**PROBLEM**
Where the records below reach the line containing "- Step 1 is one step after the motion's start", start transcribing, and end with the line containing "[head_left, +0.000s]", exactly and with nothing else added.

**MATERIALS PROVIDED**
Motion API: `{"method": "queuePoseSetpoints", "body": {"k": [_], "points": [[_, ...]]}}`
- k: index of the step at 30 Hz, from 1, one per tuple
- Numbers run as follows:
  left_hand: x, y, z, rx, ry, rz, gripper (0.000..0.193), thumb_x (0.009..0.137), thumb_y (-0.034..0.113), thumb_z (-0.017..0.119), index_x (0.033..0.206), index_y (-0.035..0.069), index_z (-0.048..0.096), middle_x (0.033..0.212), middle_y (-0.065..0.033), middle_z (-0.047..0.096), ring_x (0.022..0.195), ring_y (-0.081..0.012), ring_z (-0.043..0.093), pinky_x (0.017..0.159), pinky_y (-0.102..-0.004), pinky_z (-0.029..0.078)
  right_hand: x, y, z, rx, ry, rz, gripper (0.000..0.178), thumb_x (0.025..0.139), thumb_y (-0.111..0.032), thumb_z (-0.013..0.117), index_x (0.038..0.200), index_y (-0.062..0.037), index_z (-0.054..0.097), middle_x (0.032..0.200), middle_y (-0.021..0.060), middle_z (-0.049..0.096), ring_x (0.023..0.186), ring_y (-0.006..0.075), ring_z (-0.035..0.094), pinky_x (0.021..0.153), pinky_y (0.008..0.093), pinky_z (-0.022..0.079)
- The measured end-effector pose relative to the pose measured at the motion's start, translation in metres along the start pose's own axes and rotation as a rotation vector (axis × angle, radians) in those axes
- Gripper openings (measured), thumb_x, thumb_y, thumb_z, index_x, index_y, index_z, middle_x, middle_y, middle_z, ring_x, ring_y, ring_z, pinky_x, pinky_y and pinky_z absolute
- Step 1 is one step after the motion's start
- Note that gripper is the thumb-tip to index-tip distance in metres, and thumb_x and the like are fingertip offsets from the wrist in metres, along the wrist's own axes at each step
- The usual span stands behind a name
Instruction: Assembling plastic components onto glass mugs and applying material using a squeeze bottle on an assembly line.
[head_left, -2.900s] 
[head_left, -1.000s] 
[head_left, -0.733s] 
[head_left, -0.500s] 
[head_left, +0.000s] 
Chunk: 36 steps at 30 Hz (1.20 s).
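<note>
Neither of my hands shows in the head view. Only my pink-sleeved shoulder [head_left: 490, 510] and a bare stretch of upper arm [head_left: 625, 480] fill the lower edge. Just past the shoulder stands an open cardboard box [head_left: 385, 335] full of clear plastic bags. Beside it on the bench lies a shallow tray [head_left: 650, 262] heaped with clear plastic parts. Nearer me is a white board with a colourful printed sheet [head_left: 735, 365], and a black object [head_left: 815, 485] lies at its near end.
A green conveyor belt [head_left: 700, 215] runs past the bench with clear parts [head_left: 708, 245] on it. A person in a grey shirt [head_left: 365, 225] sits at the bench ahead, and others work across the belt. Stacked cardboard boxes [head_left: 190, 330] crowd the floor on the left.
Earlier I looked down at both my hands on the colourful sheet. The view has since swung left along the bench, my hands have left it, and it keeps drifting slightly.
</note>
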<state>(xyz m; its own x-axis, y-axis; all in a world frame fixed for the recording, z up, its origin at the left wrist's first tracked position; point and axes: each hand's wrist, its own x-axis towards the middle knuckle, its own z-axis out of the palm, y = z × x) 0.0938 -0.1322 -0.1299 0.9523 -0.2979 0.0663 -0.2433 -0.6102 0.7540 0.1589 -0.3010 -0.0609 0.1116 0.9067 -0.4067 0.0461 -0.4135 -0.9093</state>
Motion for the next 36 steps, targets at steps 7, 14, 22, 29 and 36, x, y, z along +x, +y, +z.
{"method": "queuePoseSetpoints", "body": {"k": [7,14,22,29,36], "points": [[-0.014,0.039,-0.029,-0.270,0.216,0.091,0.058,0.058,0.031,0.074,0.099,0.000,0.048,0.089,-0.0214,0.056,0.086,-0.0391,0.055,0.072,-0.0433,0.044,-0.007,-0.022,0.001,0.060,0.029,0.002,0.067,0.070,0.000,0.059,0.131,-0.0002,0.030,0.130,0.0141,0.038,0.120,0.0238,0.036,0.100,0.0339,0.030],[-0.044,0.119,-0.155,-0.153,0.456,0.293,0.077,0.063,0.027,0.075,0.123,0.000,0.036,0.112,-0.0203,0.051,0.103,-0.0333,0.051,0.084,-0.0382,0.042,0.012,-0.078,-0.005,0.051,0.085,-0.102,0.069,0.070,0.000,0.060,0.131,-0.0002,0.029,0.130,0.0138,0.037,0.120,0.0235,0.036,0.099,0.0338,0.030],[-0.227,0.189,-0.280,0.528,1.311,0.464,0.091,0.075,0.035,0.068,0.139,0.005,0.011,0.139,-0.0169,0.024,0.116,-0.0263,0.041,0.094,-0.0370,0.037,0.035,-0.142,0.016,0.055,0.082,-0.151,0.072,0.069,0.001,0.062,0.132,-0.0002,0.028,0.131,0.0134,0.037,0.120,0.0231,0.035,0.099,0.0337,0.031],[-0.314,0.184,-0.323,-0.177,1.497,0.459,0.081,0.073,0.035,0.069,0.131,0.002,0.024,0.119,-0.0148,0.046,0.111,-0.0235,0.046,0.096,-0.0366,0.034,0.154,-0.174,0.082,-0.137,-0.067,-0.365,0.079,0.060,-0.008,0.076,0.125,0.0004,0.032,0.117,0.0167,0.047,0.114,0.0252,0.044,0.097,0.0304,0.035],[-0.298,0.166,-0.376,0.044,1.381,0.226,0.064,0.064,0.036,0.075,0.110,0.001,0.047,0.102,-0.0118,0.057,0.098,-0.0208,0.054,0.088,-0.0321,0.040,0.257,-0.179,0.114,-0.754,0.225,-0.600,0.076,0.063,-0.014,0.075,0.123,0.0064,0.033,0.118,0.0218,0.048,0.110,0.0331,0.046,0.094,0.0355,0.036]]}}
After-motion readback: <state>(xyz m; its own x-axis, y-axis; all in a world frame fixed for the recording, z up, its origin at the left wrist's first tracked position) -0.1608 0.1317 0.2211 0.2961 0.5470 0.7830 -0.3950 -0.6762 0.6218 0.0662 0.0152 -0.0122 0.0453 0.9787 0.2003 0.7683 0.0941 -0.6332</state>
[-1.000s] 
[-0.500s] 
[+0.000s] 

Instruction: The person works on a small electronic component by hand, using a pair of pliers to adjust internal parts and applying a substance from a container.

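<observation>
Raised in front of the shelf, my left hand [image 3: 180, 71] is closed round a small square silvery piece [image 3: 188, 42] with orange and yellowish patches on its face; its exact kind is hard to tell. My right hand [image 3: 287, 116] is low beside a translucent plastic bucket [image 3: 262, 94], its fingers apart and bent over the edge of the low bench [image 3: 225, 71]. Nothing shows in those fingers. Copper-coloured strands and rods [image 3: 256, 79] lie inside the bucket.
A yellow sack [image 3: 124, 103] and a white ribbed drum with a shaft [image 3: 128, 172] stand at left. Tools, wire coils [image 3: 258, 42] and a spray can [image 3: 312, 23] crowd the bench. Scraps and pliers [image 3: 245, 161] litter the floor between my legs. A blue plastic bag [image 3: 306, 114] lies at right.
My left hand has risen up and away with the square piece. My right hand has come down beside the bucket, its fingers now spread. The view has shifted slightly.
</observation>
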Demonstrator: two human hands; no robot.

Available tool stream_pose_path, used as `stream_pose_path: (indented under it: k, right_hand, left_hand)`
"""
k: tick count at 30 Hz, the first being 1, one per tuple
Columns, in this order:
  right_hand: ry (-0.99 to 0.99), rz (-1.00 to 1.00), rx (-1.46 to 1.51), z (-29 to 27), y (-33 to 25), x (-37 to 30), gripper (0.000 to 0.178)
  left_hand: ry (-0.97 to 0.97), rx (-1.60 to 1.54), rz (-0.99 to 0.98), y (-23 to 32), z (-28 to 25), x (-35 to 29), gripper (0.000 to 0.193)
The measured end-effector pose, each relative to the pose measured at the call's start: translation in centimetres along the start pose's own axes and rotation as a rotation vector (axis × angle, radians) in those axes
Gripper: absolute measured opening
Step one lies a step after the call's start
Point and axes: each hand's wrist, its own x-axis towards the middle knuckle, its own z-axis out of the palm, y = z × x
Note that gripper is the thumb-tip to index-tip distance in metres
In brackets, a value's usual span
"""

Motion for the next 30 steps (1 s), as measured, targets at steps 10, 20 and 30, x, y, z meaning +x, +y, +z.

**WRITTEN ANSWER**
- Step 1 is one step after the motion's start
- Note that gripper is the thumb-tip to index-tip distance in metres, and thumb_x and the like are fingertip offsets from the wrist in metres, along the wrist's own axes at each step
- The usual span stands behind a name
Instruction: Assembling plastic components onto glass mugs and applying material using a squeeze bottle on an assembly line.
[head_left, -2.900s] 
[head_left, -1.000s] 
[head_left, -0.733s] 
[head_left, -0.500s] 
[head_left, +0.000s] 

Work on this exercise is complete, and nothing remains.